State of the Science: Like other mammals and most animals, humans begin as a single cell, the result of the fusion of egg and sperm. In the course of embryonic development, this first single cell divides and divides again and continues to divide. As time elapses, the dividing cells begin to take on individual characteristics: They acquire highly specific properties, and they lose some abilities, "differentiating" as they go on to become part of bone, brain, skin, and every other body part. The early undifferentiated cells are called "pluripotential" because they have the capacity to differentiate into every kind of cell in the body. Stem-cell therapy makes use of that capacity: In animal and some human experiments scientists have demonstrated that they can replace missing or misfiring differentiated adult cells and, in doing so, restore function to malfunctioning organs.
The politics: Stem-cell use is the most contentious issue in medicine these days—more contentious than really important concerns like cost and access to medical care and the impending risk of a worldwide influenza epidemic. Not all stem cells are derived from embryos. Until recently, however, the cells prepared from embryos were much more likely to work for research and therapy than the cells prepared from adult tissues. Using embryo cells raises religious objections; not using them raises objections about missed opportunities and waste.
Prognosis: The religious dilemma is here to stay. But this month, a report on stem-cell research using human umbilical-cord blood, by a team from Kingston University in Britain headed by Colin McGuckin, shed slightly more optimistic light on the possible use of stem-cell sources other than embryos. Until now, stem cells prepared from umbilical-cord blood were good as precursors only for the formation of blood cells, for example, in patients who can't make the blood cells because they're being treated for cancer. McGuckin's group for the first time used stem cells from umbilical-cord blood as precursors for tissue cells. Thus far, these results are limited to the liver; further research is needed to determine whether umbilical-cord blood can yield fully pluripotent stem cells.

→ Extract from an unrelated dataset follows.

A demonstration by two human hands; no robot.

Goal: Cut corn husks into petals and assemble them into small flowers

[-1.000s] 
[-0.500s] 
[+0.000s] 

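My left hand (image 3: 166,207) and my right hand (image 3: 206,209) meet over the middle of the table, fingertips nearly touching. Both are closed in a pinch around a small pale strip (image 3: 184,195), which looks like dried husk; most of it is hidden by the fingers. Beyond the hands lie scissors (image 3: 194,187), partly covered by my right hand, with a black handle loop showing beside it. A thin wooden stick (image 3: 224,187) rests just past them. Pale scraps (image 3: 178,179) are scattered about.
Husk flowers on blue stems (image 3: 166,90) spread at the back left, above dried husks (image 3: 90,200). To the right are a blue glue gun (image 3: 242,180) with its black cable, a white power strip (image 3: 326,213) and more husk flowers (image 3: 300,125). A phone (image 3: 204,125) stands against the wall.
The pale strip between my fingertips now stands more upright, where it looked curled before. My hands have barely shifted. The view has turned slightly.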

Also promising: A report by Kevin Eggan of Harvard University describing a way to use embryonic stem cells to convert adult cells back into an undifferentiated state. This method could yield stem cells that are prepared from one's own tissues and thus less likely to be rejected by the body's normal defense mechanisms.
In terms of new treatments, Drs. Lee Ann Laurent-Applegate and Patrick Hohlfield and their collaborators report that they used human fetal cells to treat burns in children in Switzerland, with dramatic results. The treatment produced excellent cosmetic and functional results in all eight children on whom it was tested. * Also this month, some intriguing animal studies reinforced the hope that someday doctors will be able to use stem cells to repair damaged spinal cords and lungs.

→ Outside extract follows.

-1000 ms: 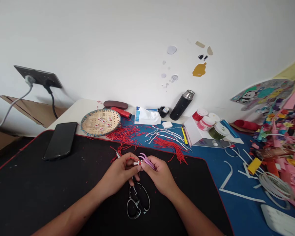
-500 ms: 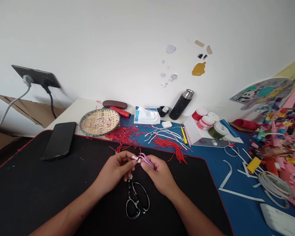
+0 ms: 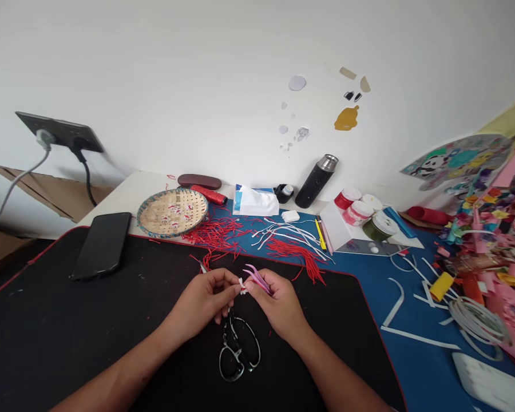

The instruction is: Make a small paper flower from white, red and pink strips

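Over the black mat, my left hand (image 3: 212,294) pinches a small white piece of knotted cord (image 3: 242,285) with a bit of red in it. My right hand (image 3: 275,297) meets it from the other side, thumb and finger at the cord piece. Pink tweezers (image 3: 260,279) are tucked in that same hand, their tips pointing up and left, apart from the cord. Below and partly behind my left fingers lie black-handled scissors (image 3: 236,349); most of their blades are hidden.
Behind the mat are cut red cords (image 3: 217,232), white cords (image 3: 289,236) and a woven basket (image 3: 154,213) holding small red-and-white pieces. A phone (image 3: 103,245) lies left. A black flask (image 3: 316,182) and spools (image 3: 358,213) stand back right; white strips (image 3: 420,337) lie right.
The tweezers' tips have come away from the white cord piece and now point up. My right thumb and finger have closed in on the piece, which has turned upright.
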Motion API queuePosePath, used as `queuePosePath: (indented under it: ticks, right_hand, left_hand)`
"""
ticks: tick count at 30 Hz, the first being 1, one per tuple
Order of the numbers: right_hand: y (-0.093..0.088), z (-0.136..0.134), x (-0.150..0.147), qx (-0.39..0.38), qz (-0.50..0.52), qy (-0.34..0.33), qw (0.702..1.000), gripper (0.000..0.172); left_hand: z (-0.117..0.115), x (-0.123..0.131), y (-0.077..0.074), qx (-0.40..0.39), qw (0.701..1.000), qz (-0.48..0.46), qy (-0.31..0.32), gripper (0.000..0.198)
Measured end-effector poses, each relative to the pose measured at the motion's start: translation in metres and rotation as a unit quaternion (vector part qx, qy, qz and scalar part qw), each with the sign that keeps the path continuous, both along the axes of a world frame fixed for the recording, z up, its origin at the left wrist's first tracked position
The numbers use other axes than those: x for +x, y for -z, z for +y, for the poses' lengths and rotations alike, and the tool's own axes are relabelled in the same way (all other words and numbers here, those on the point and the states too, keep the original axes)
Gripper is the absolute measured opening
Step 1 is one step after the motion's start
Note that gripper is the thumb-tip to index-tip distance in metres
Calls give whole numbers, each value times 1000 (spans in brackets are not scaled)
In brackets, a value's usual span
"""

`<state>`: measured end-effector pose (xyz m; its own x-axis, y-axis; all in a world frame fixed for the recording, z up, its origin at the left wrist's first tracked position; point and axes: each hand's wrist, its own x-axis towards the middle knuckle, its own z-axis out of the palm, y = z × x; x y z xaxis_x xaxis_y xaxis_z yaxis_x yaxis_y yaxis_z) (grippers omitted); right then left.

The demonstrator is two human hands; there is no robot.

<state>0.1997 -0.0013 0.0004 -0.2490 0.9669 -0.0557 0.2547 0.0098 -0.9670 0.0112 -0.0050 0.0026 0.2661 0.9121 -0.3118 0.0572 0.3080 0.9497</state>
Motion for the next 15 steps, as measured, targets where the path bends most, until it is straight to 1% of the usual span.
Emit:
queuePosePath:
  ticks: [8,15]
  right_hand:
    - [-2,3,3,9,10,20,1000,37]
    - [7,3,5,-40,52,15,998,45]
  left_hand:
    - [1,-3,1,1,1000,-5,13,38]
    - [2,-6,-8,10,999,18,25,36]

Parasites: the not-so-innocent pleasures.
Outbreak: A summer romp in a Finger Lakes, N.Y., spray park during the brutal heat of August led to unexpected and mightily unpleasant illness for more than 3,000 people. The victims had stomach cramps, nausea, vomiting, and impressive diarrhea courtesy of a small parasite called cryptosporidium.
State of the Science: "Crypto" is probably the most common cause of waterborne disease in the United States and the world. The organism is extraordinarily hearty and easily survives even enthusiastic chlorination. It spreads from person to person via poop, as we pediatricians like to say. It's easy to transmit but hard to diagnose, treat, and eliminate. The Finger Lakes outbreak probably occurred because the spray park water is recycled, and the chlorination and filtration used to keep the water safe weren't up to the job.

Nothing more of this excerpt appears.